Create a configuration for the service cluster and the workload cluster:

pushd kubespray
for CLUSTER in ${SERVICE_CLUSTER} "${WORKLOAD_CLUSTERS[@]}"; do
    cat contrib/terraform/aws/terraform.tfvars \
    | sed \
        -e "s@^aws_cluster_name =.*@aws_cluster_name = \"$CLUSTER\"@" \
        -e "s@^inventory_file =.*@inventory_file = \"../../../inventory/hosts-$CLUSTER\"@" \
        -e "s@^aws_kube_worker_size =.*@aws_kube_worker_size = \"t3.large\"@" \
    > inventory/terraform-$CLUSTER.tfvars
done
popd

Review and, if needed, adjust the files in kubespray/inventory/.

Initialize and Apply Terraform

pushd kubespray/contrib/terraform/aws
terraform init
for CLUSTER in ${SERVICE_CLUSTER} "${WORKLOAD_CLUSTERS[@]}"; do
    terraform apply \
        -var-file=../../../inventory/terraform-$CLUSTER.tfvars \
        -auto-approve \
        -state=../../../inventory/tfstate-$CLUSTER.tfstate
done
popd

Important

The Terraform state is stored in kubespray/inventory/tfstate-*. It is precious. Consider backing it up or using Terraform Cloud.
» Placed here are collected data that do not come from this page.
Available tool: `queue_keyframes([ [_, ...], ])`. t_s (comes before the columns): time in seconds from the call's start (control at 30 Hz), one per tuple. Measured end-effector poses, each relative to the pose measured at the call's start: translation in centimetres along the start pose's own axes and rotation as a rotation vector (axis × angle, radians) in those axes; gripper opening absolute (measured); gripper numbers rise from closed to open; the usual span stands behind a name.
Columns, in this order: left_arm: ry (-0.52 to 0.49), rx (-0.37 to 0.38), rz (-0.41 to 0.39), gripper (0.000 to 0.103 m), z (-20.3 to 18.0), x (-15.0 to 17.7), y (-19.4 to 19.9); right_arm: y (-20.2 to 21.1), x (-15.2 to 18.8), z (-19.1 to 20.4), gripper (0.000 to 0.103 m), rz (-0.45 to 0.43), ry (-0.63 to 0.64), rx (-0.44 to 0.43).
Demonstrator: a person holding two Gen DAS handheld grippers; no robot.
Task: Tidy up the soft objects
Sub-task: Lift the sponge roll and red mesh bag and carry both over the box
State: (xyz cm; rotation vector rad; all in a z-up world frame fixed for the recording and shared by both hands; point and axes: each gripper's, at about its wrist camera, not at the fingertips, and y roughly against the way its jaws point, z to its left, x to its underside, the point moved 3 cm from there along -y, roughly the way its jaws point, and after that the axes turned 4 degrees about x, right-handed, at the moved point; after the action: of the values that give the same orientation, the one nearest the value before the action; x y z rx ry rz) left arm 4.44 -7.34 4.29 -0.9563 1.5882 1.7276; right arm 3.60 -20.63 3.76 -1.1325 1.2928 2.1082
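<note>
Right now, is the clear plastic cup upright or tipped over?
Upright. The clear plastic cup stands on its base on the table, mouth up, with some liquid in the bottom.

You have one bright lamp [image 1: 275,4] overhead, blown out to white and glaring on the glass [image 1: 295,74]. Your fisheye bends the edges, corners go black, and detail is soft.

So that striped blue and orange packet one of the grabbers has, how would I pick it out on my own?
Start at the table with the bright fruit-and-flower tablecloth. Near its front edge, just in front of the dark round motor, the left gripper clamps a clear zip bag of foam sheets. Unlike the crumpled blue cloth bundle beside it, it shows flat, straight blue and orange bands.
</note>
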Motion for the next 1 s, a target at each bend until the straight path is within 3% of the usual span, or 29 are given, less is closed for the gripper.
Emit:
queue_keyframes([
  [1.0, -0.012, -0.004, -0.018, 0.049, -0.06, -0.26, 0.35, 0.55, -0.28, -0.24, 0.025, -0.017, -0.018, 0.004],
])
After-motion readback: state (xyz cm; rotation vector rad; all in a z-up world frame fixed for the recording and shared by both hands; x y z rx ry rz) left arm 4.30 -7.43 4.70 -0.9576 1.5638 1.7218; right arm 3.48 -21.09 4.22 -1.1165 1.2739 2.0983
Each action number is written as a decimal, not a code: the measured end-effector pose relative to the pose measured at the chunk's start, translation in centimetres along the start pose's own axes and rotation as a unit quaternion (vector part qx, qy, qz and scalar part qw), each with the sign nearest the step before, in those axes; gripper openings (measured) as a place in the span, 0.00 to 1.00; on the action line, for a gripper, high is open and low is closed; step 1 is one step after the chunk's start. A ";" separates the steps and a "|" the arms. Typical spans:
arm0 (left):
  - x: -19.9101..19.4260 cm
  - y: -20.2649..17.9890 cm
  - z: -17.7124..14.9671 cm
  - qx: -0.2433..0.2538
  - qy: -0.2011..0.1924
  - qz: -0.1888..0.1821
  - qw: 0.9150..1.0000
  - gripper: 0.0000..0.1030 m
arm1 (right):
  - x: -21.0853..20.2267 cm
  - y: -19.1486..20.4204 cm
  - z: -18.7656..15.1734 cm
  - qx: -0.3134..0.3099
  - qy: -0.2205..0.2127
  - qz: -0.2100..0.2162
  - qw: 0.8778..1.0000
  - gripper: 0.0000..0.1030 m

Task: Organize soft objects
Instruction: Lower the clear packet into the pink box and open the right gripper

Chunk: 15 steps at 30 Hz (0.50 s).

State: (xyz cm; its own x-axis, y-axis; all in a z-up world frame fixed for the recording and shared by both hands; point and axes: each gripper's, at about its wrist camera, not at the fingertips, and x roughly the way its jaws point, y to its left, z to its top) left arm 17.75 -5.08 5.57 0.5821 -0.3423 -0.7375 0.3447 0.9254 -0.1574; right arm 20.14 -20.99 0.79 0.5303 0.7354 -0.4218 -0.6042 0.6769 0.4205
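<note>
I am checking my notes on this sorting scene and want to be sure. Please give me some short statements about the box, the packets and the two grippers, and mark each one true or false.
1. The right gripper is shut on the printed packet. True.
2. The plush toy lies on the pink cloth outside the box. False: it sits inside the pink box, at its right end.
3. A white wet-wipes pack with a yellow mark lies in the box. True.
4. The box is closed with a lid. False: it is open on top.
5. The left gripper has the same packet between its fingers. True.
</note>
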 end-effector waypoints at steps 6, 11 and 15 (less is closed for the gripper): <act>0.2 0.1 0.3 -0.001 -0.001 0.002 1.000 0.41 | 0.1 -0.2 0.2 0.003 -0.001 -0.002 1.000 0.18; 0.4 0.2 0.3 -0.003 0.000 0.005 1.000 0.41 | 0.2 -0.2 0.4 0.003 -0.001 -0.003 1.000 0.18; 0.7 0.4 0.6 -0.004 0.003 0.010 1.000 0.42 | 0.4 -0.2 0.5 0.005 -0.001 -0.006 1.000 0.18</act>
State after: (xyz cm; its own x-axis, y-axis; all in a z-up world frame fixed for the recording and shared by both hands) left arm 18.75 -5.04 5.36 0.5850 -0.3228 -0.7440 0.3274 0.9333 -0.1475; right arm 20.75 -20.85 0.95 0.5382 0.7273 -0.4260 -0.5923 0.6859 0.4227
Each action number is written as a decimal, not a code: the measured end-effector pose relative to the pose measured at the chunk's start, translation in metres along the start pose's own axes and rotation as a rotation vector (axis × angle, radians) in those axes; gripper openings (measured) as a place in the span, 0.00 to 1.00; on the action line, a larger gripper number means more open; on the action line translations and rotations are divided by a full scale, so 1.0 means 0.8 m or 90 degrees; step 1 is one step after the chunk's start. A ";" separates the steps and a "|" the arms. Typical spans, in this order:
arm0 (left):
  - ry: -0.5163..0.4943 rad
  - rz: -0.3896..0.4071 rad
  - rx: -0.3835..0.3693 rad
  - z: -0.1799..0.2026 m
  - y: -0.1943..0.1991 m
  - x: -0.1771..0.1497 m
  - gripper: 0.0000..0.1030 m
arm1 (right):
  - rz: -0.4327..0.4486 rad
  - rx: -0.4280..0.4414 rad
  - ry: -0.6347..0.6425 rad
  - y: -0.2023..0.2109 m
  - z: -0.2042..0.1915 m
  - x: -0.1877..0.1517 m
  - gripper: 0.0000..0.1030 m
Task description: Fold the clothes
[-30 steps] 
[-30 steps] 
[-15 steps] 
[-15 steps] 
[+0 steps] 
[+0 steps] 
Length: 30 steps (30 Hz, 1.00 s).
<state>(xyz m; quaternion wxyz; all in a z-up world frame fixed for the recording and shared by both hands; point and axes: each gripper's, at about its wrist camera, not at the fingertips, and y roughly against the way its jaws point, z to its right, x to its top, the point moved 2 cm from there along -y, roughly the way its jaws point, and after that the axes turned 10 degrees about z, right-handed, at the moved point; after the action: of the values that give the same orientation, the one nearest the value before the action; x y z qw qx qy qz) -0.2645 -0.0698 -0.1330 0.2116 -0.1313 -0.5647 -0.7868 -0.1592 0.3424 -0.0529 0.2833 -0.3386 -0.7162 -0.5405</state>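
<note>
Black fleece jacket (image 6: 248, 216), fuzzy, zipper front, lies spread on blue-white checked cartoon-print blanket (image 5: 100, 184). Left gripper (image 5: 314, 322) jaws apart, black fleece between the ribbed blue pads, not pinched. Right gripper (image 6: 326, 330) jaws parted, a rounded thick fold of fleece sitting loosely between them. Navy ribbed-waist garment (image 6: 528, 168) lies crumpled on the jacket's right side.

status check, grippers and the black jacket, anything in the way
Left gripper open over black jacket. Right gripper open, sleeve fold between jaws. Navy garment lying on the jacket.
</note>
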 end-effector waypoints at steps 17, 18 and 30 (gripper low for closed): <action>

Check that the Ansible inventory was properly generated

ls -l kubespray/inventory/hosts-*

You may also want to check the AWS Console if the infrastructure was created correctly:

Kubespray AWS Console

Deploying vanilla Kubernetes clusters using Kubespray

With the infrastructure provisioned, we can now deploy both the sc and wc Kubernetes clusters using kubespray. Before trying any of the steps, make sure you are in the repo's root folder.

Init the Kubespray config in your config path

export CK8S_CONFIG_PATH=~/.ck8s/aws
export CK8S_PGP_FP=<your GPG key fingerprint>  # retrieve with gpg --list-secret-keys
for CLUSTER in ${SERVICE_CLUSTER} "${WORKLOAD_CLUSTERS[@]}"; do
    ./bin/ck8s-kubespray init $CLUSTER aws $CK8S_PGP_FP
done

Copy the inventories generated by Terraform above in the right place

for CLUSTER in ${SERVICE_CLUSTER} "${WORKLOAD_CLUSTERS[@]}"; do
    cp kubespray/inventory/hosts-$CLUSTER $CK8S_CONFIG_PATH/$CLUSTER-config/inventory.ini
done

Run kubespray to deploy the Kubernetes clusters

for CLUSTER in ${SERVICE_CLUSTER} "${WORKLOAD_CLUSTERS[@]}"; do
    ./bin/ck8s-kubespray apply $CLUSTER --flush-cache -e ansible_user=ubuntu
done

This may take up to 20 minutes per cluster.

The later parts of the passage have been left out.